Exercise brief
Write out again the entries from the first line to the line that includes "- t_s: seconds", keeping both of those lines.

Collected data
+--
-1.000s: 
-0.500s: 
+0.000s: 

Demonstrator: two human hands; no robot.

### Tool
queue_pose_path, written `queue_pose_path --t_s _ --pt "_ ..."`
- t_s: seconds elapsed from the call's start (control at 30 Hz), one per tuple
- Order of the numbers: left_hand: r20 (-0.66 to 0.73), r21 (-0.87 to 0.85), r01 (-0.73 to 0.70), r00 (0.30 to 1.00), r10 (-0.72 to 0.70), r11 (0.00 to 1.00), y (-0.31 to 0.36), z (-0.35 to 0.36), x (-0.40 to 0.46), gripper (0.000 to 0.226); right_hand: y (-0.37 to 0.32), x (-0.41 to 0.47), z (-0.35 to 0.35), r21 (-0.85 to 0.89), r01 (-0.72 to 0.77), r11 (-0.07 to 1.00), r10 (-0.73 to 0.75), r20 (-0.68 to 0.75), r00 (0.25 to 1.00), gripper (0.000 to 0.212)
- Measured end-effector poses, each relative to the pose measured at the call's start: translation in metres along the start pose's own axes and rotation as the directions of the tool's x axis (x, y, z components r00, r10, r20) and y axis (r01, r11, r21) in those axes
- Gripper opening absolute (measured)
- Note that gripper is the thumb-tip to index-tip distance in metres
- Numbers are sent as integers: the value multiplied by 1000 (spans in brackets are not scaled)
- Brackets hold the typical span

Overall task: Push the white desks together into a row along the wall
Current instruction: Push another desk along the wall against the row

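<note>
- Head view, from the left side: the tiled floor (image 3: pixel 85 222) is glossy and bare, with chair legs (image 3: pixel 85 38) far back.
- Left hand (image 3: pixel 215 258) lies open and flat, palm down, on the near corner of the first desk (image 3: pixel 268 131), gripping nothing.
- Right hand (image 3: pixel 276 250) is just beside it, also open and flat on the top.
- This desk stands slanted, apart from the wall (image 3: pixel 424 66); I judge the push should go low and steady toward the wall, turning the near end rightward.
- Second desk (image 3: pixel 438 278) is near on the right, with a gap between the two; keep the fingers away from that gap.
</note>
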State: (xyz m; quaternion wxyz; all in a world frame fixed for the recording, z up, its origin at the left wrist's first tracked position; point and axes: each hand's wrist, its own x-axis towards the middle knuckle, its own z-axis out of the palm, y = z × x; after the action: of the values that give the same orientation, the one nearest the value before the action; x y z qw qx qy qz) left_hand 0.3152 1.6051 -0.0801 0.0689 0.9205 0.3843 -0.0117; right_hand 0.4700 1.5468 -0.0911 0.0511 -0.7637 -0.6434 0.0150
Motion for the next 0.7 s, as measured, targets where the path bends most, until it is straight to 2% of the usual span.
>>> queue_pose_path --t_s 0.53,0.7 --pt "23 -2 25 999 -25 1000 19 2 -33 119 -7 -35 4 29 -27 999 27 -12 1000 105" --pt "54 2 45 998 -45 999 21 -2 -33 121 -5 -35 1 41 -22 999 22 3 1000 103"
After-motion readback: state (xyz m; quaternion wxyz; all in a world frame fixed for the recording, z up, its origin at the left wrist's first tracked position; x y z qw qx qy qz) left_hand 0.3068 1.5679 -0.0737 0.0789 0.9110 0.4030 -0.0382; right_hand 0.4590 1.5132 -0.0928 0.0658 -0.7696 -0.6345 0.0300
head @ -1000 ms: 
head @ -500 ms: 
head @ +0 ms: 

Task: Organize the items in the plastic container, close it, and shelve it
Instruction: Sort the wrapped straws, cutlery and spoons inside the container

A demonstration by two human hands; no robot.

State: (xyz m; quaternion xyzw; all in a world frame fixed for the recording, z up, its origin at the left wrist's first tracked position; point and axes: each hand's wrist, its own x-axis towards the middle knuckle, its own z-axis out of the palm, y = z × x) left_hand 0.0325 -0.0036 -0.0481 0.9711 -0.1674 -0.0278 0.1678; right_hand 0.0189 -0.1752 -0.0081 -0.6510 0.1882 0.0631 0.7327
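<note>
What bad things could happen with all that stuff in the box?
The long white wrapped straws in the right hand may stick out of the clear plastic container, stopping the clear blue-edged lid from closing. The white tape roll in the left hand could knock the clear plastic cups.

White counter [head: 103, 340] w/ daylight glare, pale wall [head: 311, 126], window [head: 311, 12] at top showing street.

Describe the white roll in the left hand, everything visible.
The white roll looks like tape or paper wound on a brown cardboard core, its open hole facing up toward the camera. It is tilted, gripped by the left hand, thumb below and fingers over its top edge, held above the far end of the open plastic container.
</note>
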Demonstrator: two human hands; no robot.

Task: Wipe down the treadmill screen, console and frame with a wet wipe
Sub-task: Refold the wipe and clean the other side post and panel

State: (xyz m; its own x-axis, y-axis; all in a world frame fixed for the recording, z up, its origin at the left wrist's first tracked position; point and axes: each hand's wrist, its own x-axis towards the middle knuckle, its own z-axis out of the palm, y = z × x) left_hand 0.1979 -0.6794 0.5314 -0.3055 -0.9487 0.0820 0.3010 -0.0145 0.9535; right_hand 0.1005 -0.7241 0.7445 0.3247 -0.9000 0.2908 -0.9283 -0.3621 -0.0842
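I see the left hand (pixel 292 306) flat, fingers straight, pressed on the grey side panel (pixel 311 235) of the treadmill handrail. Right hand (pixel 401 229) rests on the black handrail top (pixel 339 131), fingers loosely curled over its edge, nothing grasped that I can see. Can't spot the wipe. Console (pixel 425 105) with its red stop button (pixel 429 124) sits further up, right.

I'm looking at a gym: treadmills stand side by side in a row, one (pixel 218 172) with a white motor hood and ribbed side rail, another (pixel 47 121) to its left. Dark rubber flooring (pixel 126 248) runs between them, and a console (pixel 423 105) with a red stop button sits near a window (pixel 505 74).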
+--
Written answer
-1.000s: 
-0.500s: 
+0.000s: 

Demonstrator: two human hands; no robot.

### Tool
queue_pose_path, written `queue_pose_path --t_s _ --pt "_ ..."`
- t_s: seconds elapsed from the call's start (control at 30 Hz), one per tuple

This exercise has now been completed.